Sublime Forum

Arabic and Unicode Typing

#3

We do not currently support RTL languages in our text layout system.

0 Likes

#4

I use 3.1.1 build 3176 - the last as it says
WIN 10 - but it also not working on WIN8
I am using Fonts Opentype fonts which can support 64 languages
The problem should be clear now
The Sublime text doesn’t support Arabic, Persian, Urdu etc

0 Likes

#5

That is Bad
I like that Software
It has all features a developer can use.

Cheers

1 Like

#6

I think it should be easy fix for Sublime Development.
now SandardWindows library support writing/reading text from 64 languages

0 Likes

#7

No, it won’t, since it requires making significant changes to our custom editor component.

We support Linux and Mac too, so we need to support all three, not just Windows. However, the bigger issue is that standard OS text drawing is too slow for our performance target, so we have a custom implementation. We cache glyphs and do the layout ourself instead of sending full strings to the OS. At some point we need to augment our layout engine to support RTL, but it won’t be a simple or quick fix.

1 Like

#8

Unicode Bi-Directional (‘BiDi’) support (and algorithm) is very well defined in Unicode® Standard Annex #9. Also, Unicode org offers two reference implementations in C and in Java.
I addition, Microsoft has a Windows BiDi implementation library.
I am rather new to Linux to know if it offers such but some open-source projects support BiDi, e.g, MySQL WorkBench, so may be it can be used in ST.
Apple supports many if not all RTL languages natively so I assume they have their own BiDi implementation too.
I am sure that adding BiDi support to ST is by no means trivial. But it is rather essential. Nowadays the world is international and there are many RTL languages to support. Writing code involve typing, cutting/copying/pasting, checking, validating, comparing and otherwise processing BiDi text. So IMHO ST must support BiDi to remain relevant to developers even in the realm of LTR-only, if their products are to be used internationally.
I am personally not able to contribute code or make the required changes. However, as a native speaker of an RTL language (Hebrew) I can offer advice and be an alpha, beta and whatever tester.
How about making the Sublime Text BiDi support a crowd funded one. I for one will contribute to such. Hey people, cast your votes, put your money where your interest is! Support the cause of BiDi languages and make ST usable internationally!

1 Like

#9

MeirG8h

You’ve just explained it better than anybody could

Hope your message will echo the brilliant team of ST

Cheers

1 Like

#10

I think it should be easy fix for Sublime Development.
now SandardWindows library support writing/reading text from 64 languages

Definitely not, and most likely it will lead to all sorts of problems (not to mention the impact it would have on plugins developement).

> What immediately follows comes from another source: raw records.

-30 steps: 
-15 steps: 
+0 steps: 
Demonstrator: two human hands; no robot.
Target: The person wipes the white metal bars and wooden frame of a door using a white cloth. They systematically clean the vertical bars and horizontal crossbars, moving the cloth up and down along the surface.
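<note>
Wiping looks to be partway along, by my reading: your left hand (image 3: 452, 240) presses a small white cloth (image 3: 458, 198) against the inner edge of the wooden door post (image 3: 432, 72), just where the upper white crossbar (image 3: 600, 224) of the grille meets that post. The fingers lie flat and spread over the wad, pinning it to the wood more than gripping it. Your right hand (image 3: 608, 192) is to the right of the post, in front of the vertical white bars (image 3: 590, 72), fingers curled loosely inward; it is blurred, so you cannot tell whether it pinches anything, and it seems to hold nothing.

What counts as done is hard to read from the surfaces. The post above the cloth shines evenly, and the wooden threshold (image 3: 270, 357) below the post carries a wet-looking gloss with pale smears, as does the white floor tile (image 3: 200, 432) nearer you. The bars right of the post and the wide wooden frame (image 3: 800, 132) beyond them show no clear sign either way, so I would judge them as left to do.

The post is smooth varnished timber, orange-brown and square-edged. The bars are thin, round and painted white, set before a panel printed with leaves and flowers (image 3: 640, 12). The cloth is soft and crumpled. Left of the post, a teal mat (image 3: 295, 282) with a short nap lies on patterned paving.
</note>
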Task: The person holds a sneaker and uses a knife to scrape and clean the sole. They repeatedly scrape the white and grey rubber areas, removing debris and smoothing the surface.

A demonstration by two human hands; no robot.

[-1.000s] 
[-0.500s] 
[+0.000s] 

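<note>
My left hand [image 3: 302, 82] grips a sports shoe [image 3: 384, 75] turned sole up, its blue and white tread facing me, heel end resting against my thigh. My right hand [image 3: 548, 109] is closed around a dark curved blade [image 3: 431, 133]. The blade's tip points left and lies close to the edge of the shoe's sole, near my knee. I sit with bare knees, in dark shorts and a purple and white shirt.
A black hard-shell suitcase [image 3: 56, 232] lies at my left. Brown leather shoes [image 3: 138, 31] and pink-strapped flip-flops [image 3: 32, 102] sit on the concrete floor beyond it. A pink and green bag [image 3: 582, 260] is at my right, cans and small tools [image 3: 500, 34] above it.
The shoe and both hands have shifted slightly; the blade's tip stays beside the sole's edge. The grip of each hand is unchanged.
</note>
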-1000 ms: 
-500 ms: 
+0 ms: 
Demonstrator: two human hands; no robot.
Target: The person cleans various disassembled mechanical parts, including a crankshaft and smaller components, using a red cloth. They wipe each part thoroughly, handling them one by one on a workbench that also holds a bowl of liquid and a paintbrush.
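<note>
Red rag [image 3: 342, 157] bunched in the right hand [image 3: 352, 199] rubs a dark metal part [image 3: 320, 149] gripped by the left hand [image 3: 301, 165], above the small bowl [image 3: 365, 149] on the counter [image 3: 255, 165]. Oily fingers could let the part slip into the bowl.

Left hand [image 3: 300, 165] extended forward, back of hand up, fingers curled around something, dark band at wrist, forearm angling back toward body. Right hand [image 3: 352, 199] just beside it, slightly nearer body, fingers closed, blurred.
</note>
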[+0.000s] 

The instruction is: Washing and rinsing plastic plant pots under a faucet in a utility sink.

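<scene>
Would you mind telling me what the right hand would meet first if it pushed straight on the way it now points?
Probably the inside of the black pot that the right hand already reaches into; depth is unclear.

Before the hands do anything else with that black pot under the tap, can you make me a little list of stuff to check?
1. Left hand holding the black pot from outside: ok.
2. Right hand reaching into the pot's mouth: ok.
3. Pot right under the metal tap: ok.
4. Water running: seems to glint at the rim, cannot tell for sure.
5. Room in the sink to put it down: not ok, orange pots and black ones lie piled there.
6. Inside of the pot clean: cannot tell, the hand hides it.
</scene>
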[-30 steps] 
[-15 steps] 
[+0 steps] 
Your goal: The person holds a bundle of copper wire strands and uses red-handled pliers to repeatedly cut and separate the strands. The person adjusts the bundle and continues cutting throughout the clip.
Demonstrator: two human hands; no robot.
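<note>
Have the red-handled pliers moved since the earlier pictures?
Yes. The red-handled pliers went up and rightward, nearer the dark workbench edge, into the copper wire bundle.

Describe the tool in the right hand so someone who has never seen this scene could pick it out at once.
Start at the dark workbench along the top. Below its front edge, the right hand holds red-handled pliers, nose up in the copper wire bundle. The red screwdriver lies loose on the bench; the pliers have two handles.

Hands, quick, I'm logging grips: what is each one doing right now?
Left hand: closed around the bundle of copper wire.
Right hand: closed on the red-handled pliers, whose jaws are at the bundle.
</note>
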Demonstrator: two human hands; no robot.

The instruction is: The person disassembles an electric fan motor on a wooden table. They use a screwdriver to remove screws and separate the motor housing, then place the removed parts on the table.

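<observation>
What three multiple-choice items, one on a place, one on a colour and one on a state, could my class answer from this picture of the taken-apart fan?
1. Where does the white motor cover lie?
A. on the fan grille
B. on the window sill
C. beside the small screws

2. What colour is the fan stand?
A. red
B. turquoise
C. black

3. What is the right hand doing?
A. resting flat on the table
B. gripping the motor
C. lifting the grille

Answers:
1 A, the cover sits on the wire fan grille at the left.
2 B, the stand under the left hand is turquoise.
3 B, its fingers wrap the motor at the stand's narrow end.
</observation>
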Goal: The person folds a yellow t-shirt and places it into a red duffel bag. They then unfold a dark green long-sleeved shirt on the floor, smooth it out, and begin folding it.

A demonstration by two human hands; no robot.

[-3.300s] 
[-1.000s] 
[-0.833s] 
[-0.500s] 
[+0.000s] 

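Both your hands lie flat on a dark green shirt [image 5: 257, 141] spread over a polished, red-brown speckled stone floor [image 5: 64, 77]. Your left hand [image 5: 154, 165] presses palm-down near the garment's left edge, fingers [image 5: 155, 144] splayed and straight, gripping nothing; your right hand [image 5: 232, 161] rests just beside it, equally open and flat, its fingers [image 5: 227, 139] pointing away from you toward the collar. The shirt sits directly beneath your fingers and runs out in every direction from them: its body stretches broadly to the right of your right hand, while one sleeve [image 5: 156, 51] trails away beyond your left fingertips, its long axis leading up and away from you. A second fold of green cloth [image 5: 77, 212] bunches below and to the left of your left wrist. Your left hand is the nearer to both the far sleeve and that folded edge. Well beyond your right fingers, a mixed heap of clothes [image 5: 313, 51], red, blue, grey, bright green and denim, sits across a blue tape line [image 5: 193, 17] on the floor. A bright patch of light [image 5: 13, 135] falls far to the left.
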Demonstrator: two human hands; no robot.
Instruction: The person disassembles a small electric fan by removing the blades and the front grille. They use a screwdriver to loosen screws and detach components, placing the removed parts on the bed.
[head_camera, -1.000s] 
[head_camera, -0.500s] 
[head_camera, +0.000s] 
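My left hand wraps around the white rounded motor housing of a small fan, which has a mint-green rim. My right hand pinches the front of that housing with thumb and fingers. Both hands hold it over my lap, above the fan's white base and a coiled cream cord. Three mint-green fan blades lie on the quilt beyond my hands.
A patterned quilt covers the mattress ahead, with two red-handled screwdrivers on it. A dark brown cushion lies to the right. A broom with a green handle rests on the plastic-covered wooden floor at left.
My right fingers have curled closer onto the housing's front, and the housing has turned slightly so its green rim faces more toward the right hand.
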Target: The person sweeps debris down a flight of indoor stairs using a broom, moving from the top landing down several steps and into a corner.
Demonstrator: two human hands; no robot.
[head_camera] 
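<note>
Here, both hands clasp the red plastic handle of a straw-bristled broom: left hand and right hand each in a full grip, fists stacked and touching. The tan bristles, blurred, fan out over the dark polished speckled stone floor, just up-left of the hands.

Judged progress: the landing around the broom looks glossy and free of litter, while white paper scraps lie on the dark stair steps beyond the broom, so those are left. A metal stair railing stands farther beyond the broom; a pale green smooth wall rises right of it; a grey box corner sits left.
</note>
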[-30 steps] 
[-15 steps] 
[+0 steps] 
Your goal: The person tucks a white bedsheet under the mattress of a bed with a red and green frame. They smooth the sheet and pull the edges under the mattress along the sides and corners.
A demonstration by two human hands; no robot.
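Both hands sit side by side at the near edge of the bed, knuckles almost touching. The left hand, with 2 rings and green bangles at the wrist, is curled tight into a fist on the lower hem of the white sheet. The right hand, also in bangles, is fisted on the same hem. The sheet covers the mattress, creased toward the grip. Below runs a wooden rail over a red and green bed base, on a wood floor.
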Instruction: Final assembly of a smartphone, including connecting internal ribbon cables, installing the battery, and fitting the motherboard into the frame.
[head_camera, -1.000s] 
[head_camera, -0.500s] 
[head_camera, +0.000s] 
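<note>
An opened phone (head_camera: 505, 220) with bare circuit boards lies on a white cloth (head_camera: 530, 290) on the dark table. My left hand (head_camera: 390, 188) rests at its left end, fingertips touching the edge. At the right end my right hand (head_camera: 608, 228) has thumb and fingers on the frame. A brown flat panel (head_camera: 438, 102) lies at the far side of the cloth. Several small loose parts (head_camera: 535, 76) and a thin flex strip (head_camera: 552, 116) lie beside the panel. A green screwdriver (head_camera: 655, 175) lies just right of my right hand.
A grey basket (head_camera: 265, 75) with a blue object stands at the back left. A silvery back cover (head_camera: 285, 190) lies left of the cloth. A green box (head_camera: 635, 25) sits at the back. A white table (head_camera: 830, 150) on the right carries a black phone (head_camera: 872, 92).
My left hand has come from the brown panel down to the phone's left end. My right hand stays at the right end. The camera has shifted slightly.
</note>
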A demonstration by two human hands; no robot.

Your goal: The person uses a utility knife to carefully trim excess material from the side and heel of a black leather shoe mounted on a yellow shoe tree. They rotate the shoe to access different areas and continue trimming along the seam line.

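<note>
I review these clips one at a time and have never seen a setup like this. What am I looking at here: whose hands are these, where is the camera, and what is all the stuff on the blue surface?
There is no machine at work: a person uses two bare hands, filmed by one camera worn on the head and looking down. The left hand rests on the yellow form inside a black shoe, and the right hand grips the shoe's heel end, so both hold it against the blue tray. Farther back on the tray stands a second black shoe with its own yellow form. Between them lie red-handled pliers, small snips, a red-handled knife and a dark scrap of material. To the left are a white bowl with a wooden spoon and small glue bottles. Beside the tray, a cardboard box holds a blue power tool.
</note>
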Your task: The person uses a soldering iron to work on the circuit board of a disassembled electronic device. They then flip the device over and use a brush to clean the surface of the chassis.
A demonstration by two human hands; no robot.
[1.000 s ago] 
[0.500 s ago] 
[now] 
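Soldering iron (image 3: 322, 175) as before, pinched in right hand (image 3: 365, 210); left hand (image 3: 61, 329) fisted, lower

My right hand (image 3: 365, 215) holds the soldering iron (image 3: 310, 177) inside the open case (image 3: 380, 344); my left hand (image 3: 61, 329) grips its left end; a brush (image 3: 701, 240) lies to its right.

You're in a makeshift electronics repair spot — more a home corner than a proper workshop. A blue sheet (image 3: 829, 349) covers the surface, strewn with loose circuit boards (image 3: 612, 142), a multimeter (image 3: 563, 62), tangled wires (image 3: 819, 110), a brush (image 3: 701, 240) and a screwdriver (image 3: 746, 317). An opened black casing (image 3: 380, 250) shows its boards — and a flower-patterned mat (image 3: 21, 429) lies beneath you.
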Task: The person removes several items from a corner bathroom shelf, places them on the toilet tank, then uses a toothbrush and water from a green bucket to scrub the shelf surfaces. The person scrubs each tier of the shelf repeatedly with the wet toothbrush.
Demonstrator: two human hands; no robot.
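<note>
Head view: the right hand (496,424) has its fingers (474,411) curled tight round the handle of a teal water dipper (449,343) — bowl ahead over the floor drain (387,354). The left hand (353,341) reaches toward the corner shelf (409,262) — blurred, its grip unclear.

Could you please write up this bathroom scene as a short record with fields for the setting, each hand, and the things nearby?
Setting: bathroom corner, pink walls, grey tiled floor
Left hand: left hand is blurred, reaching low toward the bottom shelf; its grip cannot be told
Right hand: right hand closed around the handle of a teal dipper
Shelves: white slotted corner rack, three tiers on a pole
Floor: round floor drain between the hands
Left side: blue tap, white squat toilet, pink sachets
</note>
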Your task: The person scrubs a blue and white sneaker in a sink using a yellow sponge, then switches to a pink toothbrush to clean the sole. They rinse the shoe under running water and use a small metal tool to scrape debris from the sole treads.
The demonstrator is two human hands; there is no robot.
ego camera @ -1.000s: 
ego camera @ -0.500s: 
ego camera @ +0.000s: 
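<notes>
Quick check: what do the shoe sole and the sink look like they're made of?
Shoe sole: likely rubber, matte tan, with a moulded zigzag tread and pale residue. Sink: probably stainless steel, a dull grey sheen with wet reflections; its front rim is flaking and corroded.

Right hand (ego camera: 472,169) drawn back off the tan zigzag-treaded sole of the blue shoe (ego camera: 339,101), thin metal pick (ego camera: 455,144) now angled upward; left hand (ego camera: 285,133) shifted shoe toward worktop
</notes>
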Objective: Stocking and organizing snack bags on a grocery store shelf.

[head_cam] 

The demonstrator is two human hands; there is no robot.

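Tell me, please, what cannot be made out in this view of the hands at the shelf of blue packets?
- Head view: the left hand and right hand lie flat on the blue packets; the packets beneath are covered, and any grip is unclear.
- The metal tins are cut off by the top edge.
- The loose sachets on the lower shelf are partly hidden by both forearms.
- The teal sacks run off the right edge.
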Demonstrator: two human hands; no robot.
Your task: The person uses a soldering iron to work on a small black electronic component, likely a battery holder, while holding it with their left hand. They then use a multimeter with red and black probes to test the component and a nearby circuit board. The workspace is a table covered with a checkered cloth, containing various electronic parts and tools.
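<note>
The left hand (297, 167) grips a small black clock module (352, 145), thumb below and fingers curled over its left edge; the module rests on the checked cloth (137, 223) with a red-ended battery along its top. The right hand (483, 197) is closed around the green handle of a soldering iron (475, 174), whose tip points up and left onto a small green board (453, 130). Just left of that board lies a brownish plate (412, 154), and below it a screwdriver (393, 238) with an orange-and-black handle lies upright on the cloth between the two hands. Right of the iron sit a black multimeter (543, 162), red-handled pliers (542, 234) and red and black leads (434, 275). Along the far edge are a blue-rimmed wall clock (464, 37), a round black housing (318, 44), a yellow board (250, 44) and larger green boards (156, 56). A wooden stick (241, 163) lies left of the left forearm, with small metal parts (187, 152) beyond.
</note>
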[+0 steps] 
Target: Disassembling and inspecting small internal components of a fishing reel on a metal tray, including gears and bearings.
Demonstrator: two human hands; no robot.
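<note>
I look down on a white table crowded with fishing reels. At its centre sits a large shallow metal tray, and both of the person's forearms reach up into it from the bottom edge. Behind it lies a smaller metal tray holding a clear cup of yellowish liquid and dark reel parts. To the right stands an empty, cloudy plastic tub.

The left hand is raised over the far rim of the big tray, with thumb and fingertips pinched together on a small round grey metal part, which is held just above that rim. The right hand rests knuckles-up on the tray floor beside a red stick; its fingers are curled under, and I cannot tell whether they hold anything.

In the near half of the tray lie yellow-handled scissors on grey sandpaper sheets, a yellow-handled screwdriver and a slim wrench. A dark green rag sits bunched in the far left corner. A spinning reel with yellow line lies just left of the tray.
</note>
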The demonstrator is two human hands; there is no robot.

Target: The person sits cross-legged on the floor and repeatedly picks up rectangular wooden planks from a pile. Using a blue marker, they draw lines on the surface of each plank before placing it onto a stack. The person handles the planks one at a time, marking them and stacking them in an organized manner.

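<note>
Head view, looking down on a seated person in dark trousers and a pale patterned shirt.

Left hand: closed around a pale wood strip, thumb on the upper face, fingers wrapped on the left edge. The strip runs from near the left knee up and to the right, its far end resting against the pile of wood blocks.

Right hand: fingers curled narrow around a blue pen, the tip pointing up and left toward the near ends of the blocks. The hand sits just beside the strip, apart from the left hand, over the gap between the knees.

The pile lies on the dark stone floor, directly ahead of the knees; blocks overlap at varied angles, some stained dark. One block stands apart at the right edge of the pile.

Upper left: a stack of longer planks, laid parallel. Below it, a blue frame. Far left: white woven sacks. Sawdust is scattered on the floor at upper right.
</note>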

The issue doesn’t just boil down to supporting right-to-left writing and Arabic fonts (which in itself would be difficoult for various reasons), the problem is how to introduce support for Arabic in all the various interfaces.

How should search, symbols indexing and Goto anywhere functionality handle Arabic?

There are serious Unicode collation problems to consider too. For exmaple, in collation (for sorting or fuzzy matching) should an Alif maqsurah be counted as an Alif or a Ya? Special characters like nabilah, which are not part of the alphabet but are used to sustain a hamazh, how should it be handled in sorting and fuzzy match?

Optionality of vowels and other symbols (sukun, shaddah, waslah, etc.) further complicate the issue. Should vowels be discounted in fuzzy search? Just to show how complicate this can be, have a look at these dedicate libraries:

Then there filenames representation, in search & replace, rename operation, indexing, etc.

There are really lots of issues in introducing Arabic support, and these would have ripercussion on user packages, plugins, etc.

If you’re only looking to add some inline Arabic in a text document, chances are you can do it by manually insert Unicode control characters to enforce some aspects of bidirectionality, ligatures, etc. But, from my experience, if you need to do some advanced editing in Arabic you should be looking at a dedicated editor.

@MeirG

However, as a native speaker of an RTL language (Hebrew) I can offer advice and be an alpha, beta and whatever tester.

The Hebrew alphabet poses less problems than Arabic for its letters are not joined together like they do in Arabic. Arabic applications that need to display classic texts employ over 400 glyphs to cover all the various graphical combination of the letters, and some of the letter combinations have even specific Unicode points (just think of the Lam-Alif combination, which is considered a letter in its own right). Basically, Arabic is cursive only, while Hebrew is the opposite.

1 Like

#11

Dear @tajmone,
We have no argument! Personally, I have very little knowledge of the Arabic language so I must admit that I was not aware how non-trivial the issue is! My arguments however are:

  1. BiDi support is essential
  2. And all your concerns are addressed, are well defined, and reference implementations of it exist
  3. IMHO the BiDi community should pay for the development of such. A few crowd financing platform exist, so technically it can be started right a way. But we have to first find a person or a team, versed in BiDi implementation, to take up the challenge. I am working on it.
    Are the core developers of ST ready to take up the challenge?
0 Likes

#12

I see all editors support RTL , Arabic and Others
Ultraedit , Notepad++ , EditPad Pro , Editpad, etc without such complications!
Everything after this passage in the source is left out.